実は短編集としては初読。ゼラズニイの短編と言うと、ウォルハイム&カーのワールドベストSFのアンソロジーに入った「フロストとベータ」と「12月の鍵」が圧倒的に素晴らしく、60年代のゼラズニイの短編は素晴らしかった‥というイメージが定着している。
しかし、改めて今になって本短編集を読んで見ると、それほどには感心しなかった。いくつか意外な発見があって、
1)意外なほど「しっかりSF」している
2)単純な構図のストーリーをしっかり読ませている
「12月の鍵」や「この死すべき山」は、SFならではのシチュエーションの設定が非常に際立っている。また、「その顔はあまたの扉、その口はあまたの灯」は太公望SFだし、「この死すべき山」は登山SFとも言うべき作りになっていて、その構図での非常にオーソドックスな進行をしていく。
全体として読んだとき、上述した2本の出来栄えから少しゼラズニイ短編に対して過剰なイメージを持っていたかな‥という修整をした感じ。

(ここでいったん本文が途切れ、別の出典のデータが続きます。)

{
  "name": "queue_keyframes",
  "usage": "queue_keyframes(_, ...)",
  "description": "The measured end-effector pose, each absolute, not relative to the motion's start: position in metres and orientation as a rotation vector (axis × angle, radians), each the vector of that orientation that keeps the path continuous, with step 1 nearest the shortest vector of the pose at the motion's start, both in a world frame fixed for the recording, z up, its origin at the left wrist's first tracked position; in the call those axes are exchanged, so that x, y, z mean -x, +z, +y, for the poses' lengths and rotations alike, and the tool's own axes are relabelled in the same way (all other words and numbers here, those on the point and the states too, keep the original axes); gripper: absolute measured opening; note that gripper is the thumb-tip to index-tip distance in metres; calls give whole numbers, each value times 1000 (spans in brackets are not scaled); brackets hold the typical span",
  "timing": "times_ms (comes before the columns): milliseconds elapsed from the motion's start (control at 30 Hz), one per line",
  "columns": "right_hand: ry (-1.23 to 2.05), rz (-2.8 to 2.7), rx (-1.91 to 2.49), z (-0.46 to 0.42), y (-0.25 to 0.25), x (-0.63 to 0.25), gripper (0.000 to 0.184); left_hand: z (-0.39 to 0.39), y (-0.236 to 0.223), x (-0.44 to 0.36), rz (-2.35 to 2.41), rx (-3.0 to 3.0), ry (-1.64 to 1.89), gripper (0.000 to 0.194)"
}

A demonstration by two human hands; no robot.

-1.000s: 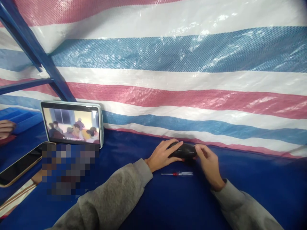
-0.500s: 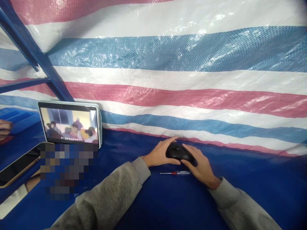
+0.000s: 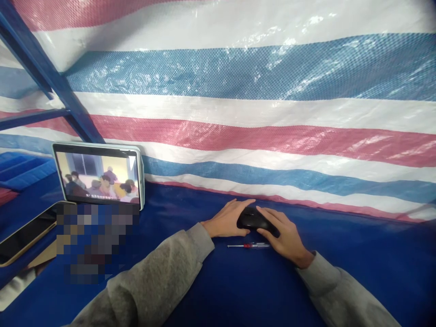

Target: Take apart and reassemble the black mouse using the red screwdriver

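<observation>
A black computer mouse [image 3: 252, 219] rests on the blue table cover [image 3: 238, 286] near the striped tarpaulin. My left hand [image 3: 227, 220] grips the mouse from its left side, fingers curled over its top. My right hand [image 3: 285, 235] covers the mouse's right end, fingers wrapped round it. Just in front of both hands lies a small screwdriver [image 3: 250, 245] with a red and clear handle, flat on the cover and touched by neither hand. Both my arms wear grey sleeves.
A tablet [image 3: 99, 175] playing a video leans against the tarpaulin wall [image 3: 259, 113] at the left. A phone [image 3: 23, 234] lies dark at the far left edge. Blue metal struts [image 3: 51, 77] rise at the upper left.
My right hand has slid from beside the mouse's right end onto it. The mouse has turned slightly under both hands. The other person's hand at the far left has left the view.
</observation>
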State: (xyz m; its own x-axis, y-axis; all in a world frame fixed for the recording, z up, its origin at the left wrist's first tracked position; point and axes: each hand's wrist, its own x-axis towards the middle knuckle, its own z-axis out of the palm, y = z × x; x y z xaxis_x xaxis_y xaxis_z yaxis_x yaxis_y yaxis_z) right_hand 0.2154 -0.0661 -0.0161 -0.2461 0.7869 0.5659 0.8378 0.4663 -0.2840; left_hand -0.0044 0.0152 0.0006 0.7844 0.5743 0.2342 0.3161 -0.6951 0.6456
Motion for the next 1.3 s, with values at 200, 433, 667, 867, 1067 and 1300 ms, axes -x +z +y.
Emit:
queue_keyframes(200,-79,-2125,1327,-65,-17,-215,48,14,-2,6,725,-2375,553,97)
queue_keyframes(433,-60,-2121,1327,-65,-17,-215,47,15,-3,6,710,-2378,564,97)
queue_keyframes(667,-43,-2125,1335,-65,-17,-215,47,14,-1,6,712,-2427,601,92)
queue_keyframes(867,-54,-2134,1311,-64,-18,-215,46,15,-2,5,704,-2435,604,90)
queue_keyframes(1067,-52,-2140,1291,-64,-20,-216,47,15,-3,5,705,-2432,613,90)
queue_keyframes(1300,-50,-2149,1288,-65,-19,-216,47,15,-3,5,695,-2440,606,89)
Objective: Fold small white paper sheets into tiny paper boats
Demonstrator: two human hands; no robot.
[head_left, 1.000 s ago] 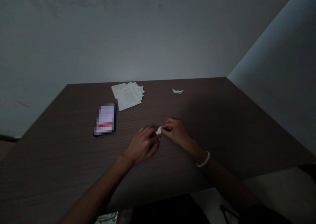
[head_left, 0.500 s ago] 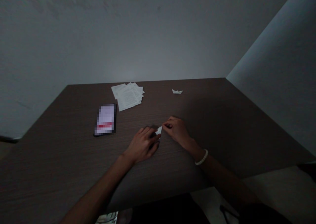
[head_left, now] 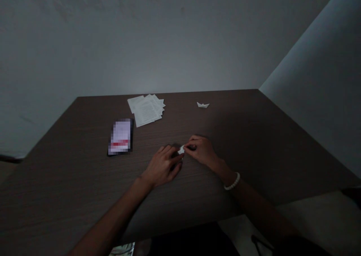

集中では、やはり「12月の鍵」が素晴らしい。SFで神話で、そしてとても泣かせる素晴らしいストーリーだと思う。表題作は個人的にはそれほど好きではない。むしろ、「悪魔の車」の方がエリスン的なヴァイオレンス味も加えたゼラズニイらしい神話的なテイストも盛った傑作だと思った。ショートショートは全般的にそれほど評価できないと思うが、「聖なる狂気」は良く出来ていてちょっと泣かせる。